De attitude items hebben betrekking op houding en mening van de leerling ten aanzien van digitale veiligheid en digitale omgang met anderen. De vraag bij elk item was: hoe goed past de uitspraak bij jou? De schaal attitude digitale veiligheid bestaat uit negen attitude items. Een voorbeeld item is: “ik vind het belangrijk dat telefoonnummers niet zomaar gedeeld worden op internet.” De schaal attitude digitale omgang met anderen bestaat uit twaalf attitude items. Een voorbeelditem is: “op sociale media let ik op mijn taalgebruik.” Leerlingen gaven antwoord op de attitude items middels een 4-punts Likertschaal (1= past helemaal niet bij mij, 2= past niet zo bij mij, 3= past wel wat bij mij, 4= past helemaal bij mij).

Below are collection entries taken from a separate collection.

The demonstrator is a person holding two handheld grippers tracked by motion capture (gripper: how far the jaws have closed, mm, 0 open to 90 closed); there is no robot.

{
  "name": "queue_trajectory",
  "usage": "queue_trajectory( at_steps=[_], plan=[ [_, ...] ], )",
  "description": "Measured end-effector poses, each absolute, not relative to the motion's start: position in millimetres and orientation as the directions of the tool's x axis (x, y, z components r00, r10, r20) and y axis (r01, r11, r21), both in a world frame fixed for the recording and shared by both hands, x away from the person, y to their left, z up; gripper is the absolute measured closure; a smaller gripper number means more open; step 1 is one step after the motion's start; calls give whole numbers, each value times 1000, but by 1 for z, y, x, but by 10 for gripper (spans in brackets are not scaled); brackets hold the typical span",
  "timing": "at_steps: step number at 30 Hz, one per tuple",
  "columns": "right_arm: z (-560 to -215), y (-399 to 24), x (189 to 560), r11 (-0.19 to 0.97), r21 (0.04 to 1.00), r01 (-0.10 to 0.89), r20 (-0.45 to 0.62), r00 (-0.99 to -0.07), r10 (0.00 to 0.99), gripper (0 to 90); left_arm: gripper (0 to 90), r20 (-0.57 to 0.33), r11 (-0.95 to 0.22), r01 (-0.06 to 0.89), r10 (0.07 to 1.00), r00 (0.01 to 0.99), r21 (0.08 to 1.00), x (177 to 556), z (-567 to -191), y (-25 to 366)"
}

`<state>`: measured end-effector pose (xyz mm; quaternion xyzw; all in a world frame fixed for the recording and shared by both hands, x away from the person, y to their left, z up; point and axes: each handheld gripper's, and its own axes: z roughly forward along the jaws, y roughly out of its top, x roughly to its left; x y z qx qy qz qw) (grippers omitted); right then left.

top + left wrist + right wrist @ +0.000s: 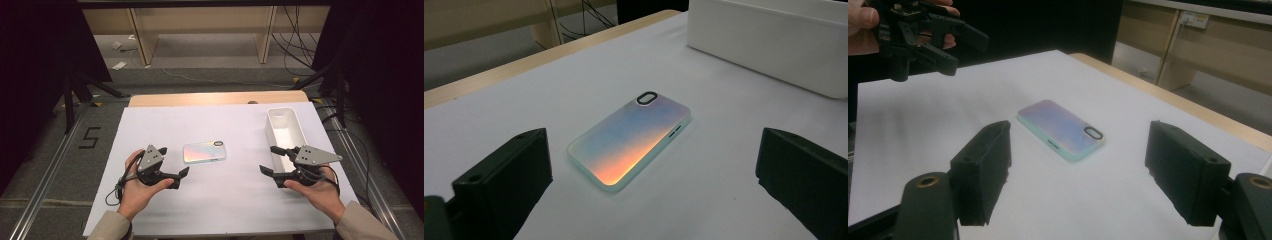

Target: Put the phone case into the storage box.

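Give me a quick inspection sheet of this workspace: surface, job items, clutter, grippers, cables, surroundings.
Surface: white sheet over a wooden table.
Job's things: phone case lying flat mid-table, camera cutout toward the white bin at right.
Clutter: nothing seen.
Grippers: left gripper and right gripper both open, apart from the case, holding nothing.
Cables: one trails from the left gripper; more lie on the floor beyond.
Surroundings: wooden furniture behind, a floor marking "5" at left.

Desk covered with white sheet; bare wood edge seen at far side. Grey floor noted beyond, with loose cables and light wooden shelving legs. Dark curtains seen at both sides. A "5" marked on floor at left.
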<state>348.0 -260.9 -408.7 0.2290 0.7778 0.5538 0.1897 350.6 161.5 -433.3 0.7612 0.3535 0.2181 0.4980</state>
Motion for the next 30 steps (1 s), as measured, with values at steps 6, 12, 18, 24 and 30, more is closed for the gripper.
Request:
queue_trajectory(
  at_steps=[6, 12, 18, 24, 30],
  plan=[
    [-408, -260, 347, 278, 950, 144, -40, -825, 563, 282, 35, -25, -248, 323, 757, 653, 913, 350, -433, 162],
    [-407, -260, 347, 278, 950, 143, -42, -822, 567, 296, 504, 36, -267, 308, 806, 591, 913, 358, -426, 162],
    [-408, -259, 348, 274, 950, 151, -34, -822, 569, 298, 886, 34, -286, 395, 843, 536, 873, 388, -430, 152],
    [-408, -260, 349, 272, 951, 149, -35, -819, 572, 298, 899, 13, -287, 468, 863, 505, 836, 425, -435, 141],
    [-408, -260, 349, 268, 953, 144, -35, -822, 568, 298, 899, 11, -307, 522, 869, 494, 796, 453, -449, 127]
  ],
)
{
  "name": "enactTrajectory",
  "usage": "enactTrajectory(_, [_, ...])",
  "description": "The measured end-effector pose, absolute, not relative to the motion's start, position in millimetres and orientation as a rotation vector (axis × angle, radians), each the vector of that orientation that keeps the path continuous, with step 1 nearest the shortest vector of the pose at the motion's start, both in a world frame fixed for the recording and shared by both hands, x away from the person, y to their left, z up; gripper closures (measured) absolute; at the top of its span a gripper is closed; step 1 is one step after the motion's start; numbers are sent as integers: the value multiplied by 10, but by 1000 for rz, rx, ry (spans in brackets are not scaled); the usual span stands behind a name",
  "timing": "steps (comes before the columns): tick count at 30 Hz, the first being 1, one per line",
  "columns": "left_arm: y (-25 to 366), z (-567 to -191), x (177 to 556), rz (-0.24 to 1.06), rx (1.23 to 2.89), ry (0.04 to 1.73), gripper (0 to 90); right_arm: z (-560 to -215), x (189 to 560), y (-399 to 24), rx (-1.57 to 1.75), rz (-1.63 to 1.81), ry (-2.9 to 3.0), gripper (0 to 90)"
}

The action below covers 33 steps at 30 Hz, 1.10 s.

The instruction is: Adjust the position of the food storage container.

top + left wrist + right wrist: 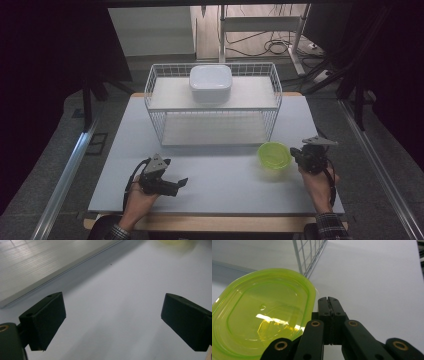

De vaardigheden items hebben betrekking op vaardigheden die samenhangen met digitale veiligheid en digitale omgang met anderen. De vraag bij elk item was: hoe goed ben jij in? De schaal vaardigheden digitale veiligheid bestaat uit zes vaardigheden items. Een voorbeeld item is: “hoe goed ben jij in het bedenken van wachtwoorden die voor een ander moeilijk te achterhalen zijn?” De schaal vaardigheden digitale omgang met anderen bestaat uit tien vaardigheden items. Een voorbeeld item is: “hoe goed ben jij in het oplossen van een ruzie op sociale media?” Leerlingen gaven antwoord op de vaardigheden items middels een 4-punts Likertschaal (1= helemaal niet goed, 2= niet zo goed, 3= best wel goed, 4= heel goed).

De reflectie items hebben betrekking op het overdenken van situaties op het gebied van digitale veiligheid en digitale omgang met anderen. De vraag bij elk item was: hoe vaak denk jij na over? De schaal reflectie digitale veiligheid bestaat uit zes reflectie items. Een

voorbeeld hierbij is: “hoe vaak denk jij na over het vragen van toestemming voordat je een foto van iemand deelt op sociale media?” De schaal reflectie digitale omgang met anderen bestaat uit acht reflectie items. Een voorbeeld item is: “hoe vaak denk jij na over hoe een ruzie op sociale media voorkomen had kunnen worden?” Leerlingen gaven antwoord op de reflectie items middels een 4-punts Likertschaal (1= (bijna) nooit, 2= af en toe, 3= vrij vaak, 4= heel vaak).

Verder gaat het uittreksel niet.